O convite para conversar com Karina para esta edição do Mulheres e a Cidade fazia todo o sentido já que, além de ser uma cuidadosa guardiã da história do imóvel em que o Futuro Refeitório está instalado, ela se dedica a pautar no Instagram e no podcast “Conversas no Futuro” papos sobre a relação entre as pessoas e o espaço público e a importância de cultivar encontros significativos. Tudo que a gente sonha para a nossa cidade! 

Karina (à direita) e a irmã Gabriela, na entrada do Futuro Refeitório | Crédito: Gui Galembeck

Larissa Saram: O nome é “Futuro Refeitório” e ao mesmo tempo ele fala tanto de memória. Como o conceito de memória e cidade entra na construção da experiência no restaurante?
Karina Barretto: 
O nome “Futuro Refeitório” aponta para frente, mas ele parte do passado. A ideia de futuro, pra gente, não é uma negação do que foi, é uma continuação, uma reinvenção. A memória entra na experiência do restaurante como um ingrediente essencial. Ela está na comida que resgata afetos, nas louças antigas que escolhemos, nas mesas compartilhadas, nas receitas afetivas. Está também na arquitetura que respeita o que já existia antes de nós e nos objetos que contam histórias, ainda que silenciosas. A cidade, por sua vez, é o pano de fundo dessa memória viva. Ao transformar um galpão antigo em um espaço de encontros cotidianos, criamos um gesto de cuidado com o que já foi. Não apagamos, reaproveitamos, ressignificamos. A experiência aqui é sobre pertencer: a uma mesa, a um bairro, a uma história.

LS: Você falou sobre o galpão – o Futuro Refeitório fica numa antiga fábrica de fundição, a Bronzes Artísticos Rebellato, que funcionava ali desde os anos 30. O que motivou vocês a manter muitas das características da construção original?
KB: 
Contar a história dele, que é tão bonita e rica. Manter a memória, mostrar as veias e raízes do tempo. Mostrar que é possível manter um espaço preservado e ainda fazer dele um uso comercial.

“Acreditávamos que o tombamento fosse um caminho possível para preservação do imóvel, mas infelizmente o processo foi arquivado.
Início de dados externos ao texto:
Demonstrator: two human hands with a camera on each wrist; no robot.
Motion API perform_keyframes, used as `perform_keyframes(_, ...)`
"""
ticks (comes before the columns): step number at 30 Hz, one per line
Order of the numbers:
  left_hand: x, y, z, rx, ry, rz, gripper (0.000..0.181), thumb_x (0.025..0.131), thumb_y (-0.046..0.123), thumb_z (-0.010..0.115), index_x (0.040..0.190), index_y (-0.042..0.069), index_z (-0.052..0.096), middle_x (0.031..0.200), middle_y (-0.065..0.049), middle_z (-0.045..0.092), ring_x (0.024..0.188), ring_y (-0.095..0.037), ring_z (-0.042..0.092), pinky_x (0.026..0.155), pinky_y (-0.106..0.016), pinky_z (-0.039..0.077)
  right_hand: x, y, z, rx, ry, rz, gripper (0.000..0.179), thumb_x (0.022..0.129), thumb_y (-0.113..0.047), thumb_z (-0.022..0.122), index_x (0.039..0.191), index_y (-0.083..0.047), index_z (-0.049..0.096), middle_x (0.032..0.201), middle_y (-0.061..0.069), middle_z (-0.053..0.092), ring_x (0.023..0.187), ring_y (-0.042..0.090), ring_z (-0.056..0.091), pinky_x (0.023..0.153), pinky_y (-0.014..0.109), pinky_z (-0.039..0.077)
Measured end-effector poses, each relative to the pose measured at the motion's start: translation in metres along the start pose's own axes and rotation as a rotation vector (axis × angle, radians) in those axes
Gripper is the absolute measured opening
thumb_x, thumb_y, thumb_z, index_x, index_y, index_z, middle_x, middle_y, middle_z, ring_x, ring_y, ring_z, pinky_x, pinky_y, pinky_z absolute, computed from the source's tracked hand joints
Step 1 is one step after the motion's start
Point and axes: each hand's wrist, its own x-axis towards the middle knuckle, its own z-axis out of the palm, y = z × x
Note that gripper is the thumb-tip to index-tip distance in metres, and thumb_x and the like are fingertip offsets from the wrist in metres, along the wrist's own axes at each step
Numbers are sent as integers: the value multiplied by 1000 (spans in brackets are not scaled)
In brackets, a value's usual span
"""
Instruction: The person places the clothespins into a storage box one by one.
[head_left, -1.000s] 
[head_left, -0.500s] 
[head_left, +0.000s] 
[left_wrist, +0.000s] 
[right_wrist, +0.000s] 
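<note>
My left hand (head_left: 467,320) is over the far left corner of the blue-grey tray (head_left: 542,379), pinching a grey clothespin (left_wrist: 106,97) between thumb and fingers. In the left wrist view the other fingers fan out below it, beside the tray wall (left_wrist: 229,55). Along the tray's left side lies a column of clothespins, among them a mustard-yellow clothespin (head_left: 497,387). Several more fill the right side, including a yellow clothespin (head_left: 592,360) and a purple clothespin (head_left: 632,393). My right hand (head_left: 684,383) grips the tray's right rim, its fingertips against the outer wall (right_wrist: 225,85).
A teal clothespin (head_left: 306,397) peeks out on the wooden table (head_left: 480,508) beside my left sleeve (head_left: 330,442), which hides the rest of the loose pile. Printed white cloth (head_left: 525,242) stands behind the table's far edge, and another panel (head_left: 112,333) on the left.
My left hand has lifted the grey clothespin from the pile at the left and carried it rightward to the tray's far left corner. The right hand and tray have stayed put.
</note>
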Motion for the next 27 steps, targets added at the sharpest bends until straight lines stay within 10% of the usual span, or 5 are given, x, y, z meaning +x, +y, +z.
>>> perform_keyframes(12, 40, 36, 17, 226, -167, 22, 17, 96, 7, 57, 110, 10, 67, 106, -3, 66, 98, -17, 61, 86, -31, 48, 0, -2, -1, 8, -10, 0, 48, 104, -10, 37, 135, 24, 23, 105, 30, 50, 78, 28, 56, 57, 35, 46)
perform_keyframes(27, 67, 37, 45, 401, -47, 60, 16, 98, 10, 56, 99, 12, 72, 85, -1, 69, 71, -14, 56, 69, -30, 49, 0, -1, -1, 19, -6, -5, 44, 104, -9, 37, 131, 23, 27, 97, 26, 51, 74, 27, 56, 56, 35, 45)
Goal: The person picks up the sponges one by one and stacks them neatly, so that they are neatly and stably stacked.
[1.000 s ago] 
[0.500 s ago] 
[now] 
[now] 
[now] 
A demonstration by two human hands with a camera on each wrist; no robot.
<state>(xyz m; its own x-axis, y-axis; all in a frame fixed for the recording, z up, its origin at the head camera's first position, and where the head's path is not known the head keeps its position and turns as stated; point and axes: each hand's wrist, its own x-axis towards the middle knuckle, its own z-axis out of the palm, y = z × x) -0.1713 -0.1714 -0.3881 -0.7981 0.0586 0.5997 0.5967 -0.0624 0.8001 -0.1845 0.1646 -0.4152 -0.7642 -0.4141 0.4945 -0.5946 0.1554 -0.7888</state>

Não estávamos lutando apenas pelo nosso negócio dentro dele, mas pela preservação da memória da cidade. Este imóvel é um oásis no caos urbano, um pequeno tesouro aberto
ao público”

LS: Em 2024, vocês iniciaram o processo para o tombamento do edifício onde funciona o restaurante. O que levou vocês a tomar essa decisão? Como está esse processo hoje?
KB: 
Acreditávamos que o tombamento fosse um caminho possível para preservação do imóvel, mas infelizmente o processo foi arquivado. Não estávamos lutando apenas pelo nosso negócio dentro dele, mas pela preservação da memória da cidade. Este imóvel é um oásis no caos urbano, um pequeno tesouro aberto ao público. Foi uma grande tristeza, imensa dor, ver como são votados os processos de pedido de tombamento no órgão responsável – o CONPRESP. Aquilo é um grande teatro, pura encenação. As votações são feitas sem os conselheiros conhecerem o imóvel, sem nunca terem visto o imóvel – apenas com base nas palavras do relator. Nosso processo foi retirado de pauta duas vezes, para chegar no fim e – sem nenhuma base de defesa ou fundamento – arquivarem o tombamento por estarem muito cansados e sobrecarregados com outros processos. É ridículo.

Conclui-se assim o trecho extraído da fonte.